The commentary comes as the FDA and European health regulators are examining the cardiovascular safety of testosterone drugs, and a growing number of AndroGel lawsuits, AndroDerm lawsuits, Testim lawsuits, Axiron lawsuits and cases involving other testosterone products are being filed in courts throughout the United States.

In November 2013, a study published in the Journal of the American Medical Association evaluated the effects of low testosterone among 8,700 veterans who underwent a coronary angiography. Researchers found that older men who received testosterone drugs faced a 29% higher risk of heart attacks, strokes or death when compared to men with low testosterone levels who did not use the medications.

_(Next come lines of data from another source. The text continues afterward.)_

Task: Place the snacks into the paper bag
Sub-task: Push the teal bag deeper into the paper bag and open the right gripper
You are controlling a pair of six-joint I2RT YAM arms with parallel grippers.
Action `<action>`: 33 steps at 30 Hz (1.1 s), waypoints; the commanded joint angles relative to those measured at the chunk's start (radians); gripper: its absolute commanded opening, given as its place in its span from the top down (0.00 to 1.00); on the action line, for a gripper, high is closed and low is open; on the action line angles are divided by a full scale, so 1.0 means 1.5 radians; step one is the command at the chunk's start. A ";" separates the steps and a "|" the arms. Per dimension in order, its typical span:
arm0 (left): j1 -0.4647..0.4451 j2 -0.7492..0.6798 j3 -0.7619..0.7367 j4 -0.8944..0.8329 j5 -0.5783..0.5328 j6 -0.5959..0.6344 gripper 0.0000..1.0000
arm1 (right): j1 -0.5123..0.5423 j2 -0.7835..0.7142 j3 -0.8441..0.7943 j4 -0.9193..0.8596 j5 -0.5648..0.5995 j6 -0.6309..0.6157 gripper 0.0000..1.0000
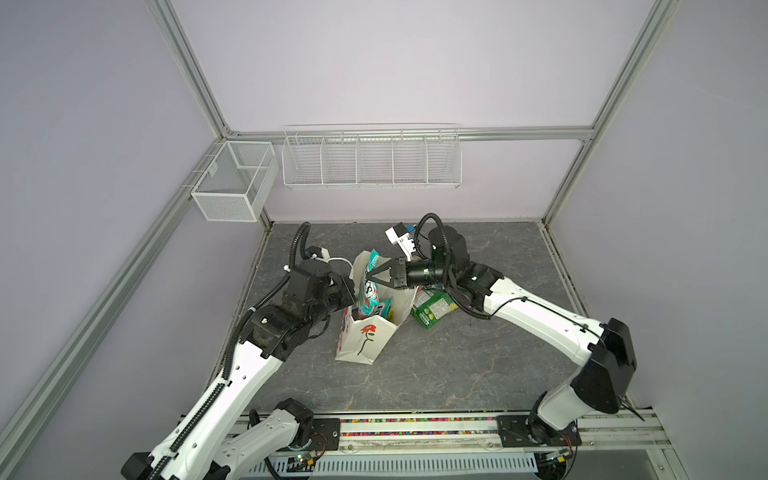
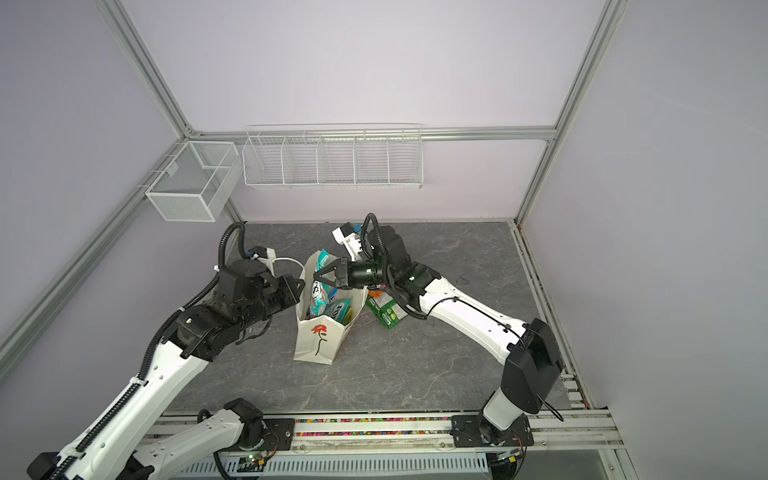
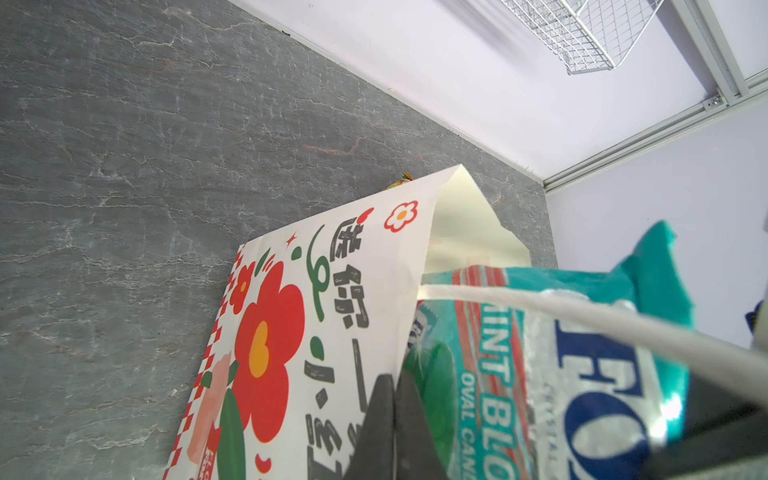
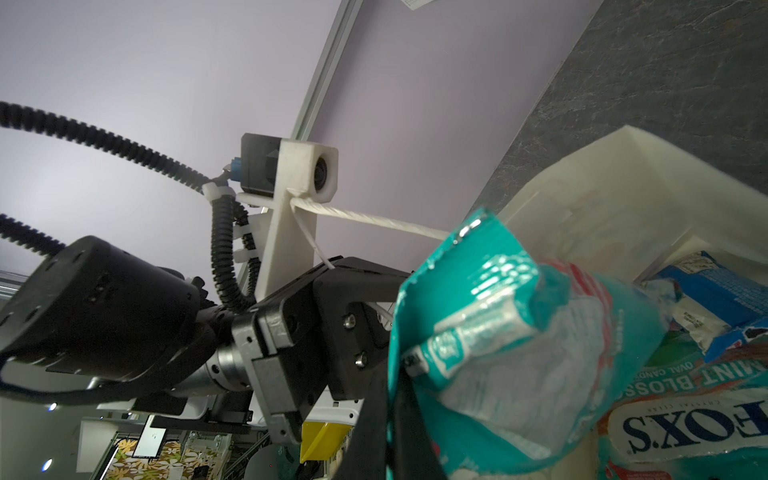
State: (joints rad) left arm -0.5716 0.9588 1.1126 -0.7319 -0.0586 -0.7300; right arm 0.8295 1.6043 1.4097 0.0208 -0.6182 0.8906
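The bag (image 1: pixel 361 340), rim pinched by the left gripper (image 3: pixel 392 388), holds several snacks (image 2: pixel 338 309); the right gripper (image 1: pixel 369 276) pinches a teal packet (image 1: pixel 375 259) at its mouth, while seemingly two green packets (image 1: pixel 432 309) lie at its 3 o'clock.

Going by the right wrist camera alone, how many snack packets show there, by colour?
Teal FOX'S packets: 2
Blue wrapper: 1
Total: 3
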 commanded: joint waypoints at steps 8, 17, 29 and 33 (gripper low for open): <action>-0.003 -0.016 0.000 0.009 -0.003 -0.009 1.00 | 0.006 0.007 -0.008 0.041 0.005 0.014 0.93; -0.004 -0.017 0.000 0.008 -0.003 -0.007 1.00 | 0.005 0.015 -0.004 0.038 0.006 0.018 0.87; -0.003 -0.018 0.000 0.007 -0.005 -0.009 1.00 | 0.006 0.018 -0.001 0.037 -0.001 0.018 0.72; -0.003 -0.018 0.001 0.007 -0.004 -0.008 1.00 | 0.006 0.009 0.001 0.033 0.002 0.015 0.71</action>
State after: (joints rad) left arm -0.5716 0.9524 1.1126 -0.7353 -0.0616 -0.7300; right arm 0.8322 1.6257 1.4052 0.0502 -0.6106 0.9127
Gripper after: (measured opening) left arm 0.047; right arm 0.285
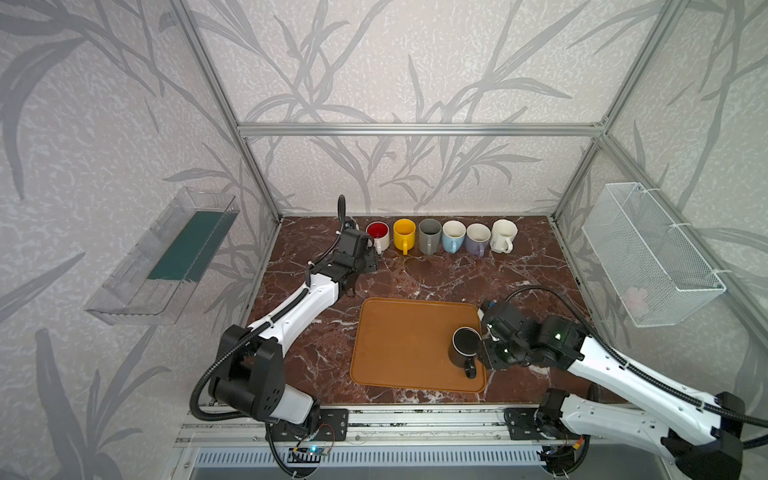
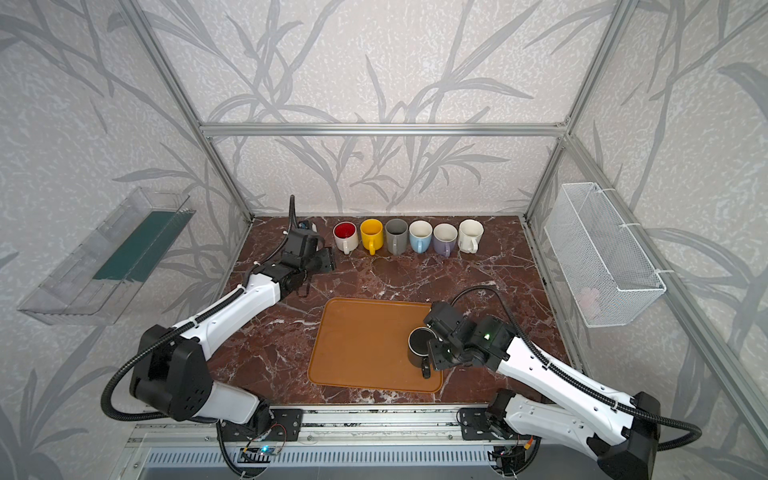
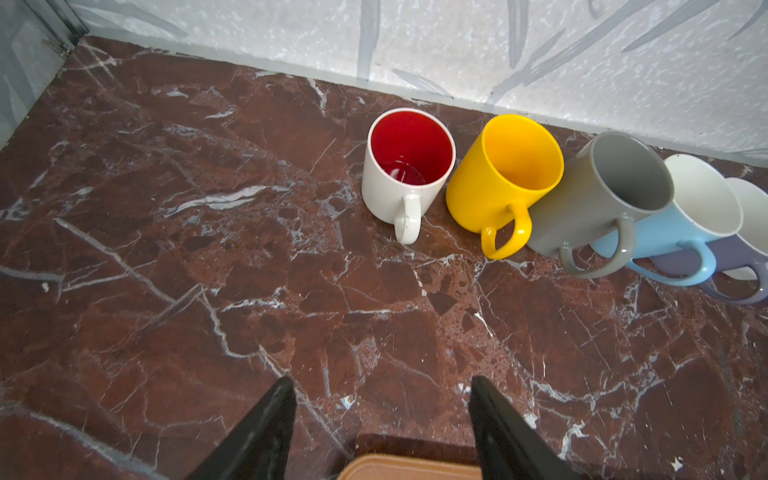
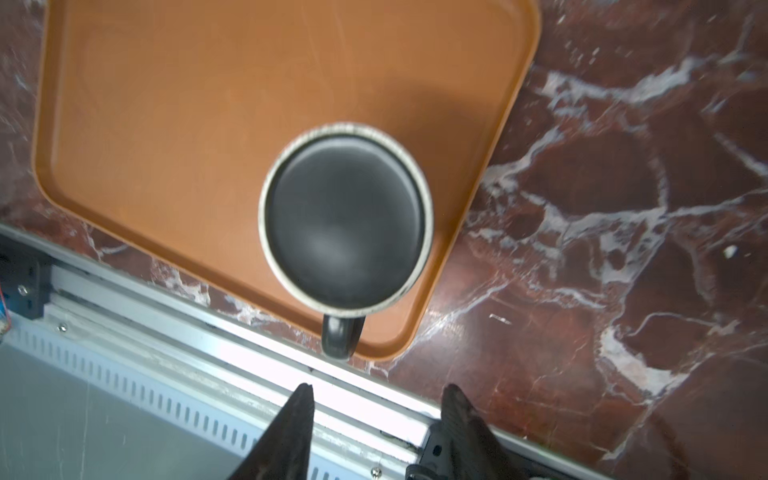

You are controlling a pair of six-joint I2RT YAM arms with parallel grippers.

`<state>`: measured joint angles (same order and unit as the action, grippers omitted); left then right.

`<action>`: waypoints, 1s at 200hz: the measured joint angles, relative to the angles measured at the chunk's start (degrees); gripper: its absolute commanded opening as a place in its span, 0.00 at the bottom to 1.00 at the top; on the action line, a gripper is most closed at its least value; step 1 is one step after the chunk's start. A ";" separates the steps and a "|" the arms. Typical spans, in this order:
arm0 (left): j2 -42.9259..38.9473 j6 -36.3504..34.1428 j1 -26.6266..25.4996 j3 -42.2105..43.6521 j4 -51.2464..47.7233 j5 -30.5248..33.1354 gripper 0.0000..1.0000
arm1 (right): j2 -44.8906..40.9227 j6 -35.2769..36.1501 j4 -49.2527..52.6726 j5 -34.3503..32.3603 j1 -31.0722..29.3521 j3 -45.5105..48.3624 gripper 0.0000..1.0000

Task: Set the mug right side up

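One black mug (image 4: pixel 345 216) stands on the orange tray (image 4: pixel 166 104).

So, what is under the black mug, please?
The black mug stands on the orange tray, near one corner, and the tray lies on the marble table. The mug covers the spot below it, so whether anything is hidden beneath it cannot be seen.

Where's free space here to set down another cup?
Bare: the orange tray left of the black mug, and the marble strip between tray and mug row. Crowded: that row, and around the right gripper.
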<state>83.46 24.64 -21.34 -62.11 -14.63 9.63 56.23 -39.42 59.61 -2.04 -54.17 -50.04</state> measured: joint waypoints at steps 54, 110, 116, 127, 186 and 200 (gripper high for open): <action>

That study was followed by a larger study published in the medical journal PLoS One in January 2014, which evaluated data on more than 55,000 men who received an initial testosterone prescription and compared them to men who received a first prescription for an erectile dysfunction drug. Researchers found that during the first 90 days using the drugs, low testosterone drugs doubled the risk of heart attack for younger men with pre-existing heart disease and for older men, regardless of any prior heart issues.

Dr. Page pointed out limitations in both studies, which were not randomized, controlled clinical trials specifically designed to evaluate the cardiovascular risks of testosterone treatments. She also pointed out that there have been contradictory findings in published studies, highlighting the need for a larger, more comprehensive analysis.

“Although data from recent studies suggest testosterone negatively affects cardiovascular risk in older men, these studies have important limitations,” Page notes. “Together, the contradictory findings in these studies draw attention to the inherent shortcomings of such retrospective analyses in providing definitive data for clinical decision-making about testosterone treatment.”

Sales of testosterone replacement drugs generate more than $2 billion a year for the pharmaceutical industry, largely fueled by direct-to-consumer advertisements that many critics indicate has caused widespread overuse of the medications among men with no real medical need.

According to allegations raised in testosterone drug lawsuits being filed by men throughout the United States, drug makers have placed their desire for profits before consumer safety by neglecting to fund adequate studies to evaluate the cardiovascular risks associated with their medications.

In February 2014, the Endocrine Society also called for large-scale scientific studies to help doctors better understand the potential risk of heart attacks and other cardiovascular injuries that may be caused by testosterone treatments. The Society indicated that until evidence of the heart safety is confirmed, patients should be made aware of the potential risk of cardiovascular events and urged doctors to follow clinical practice guidelines to ensure appropriate prescribing of testosterone.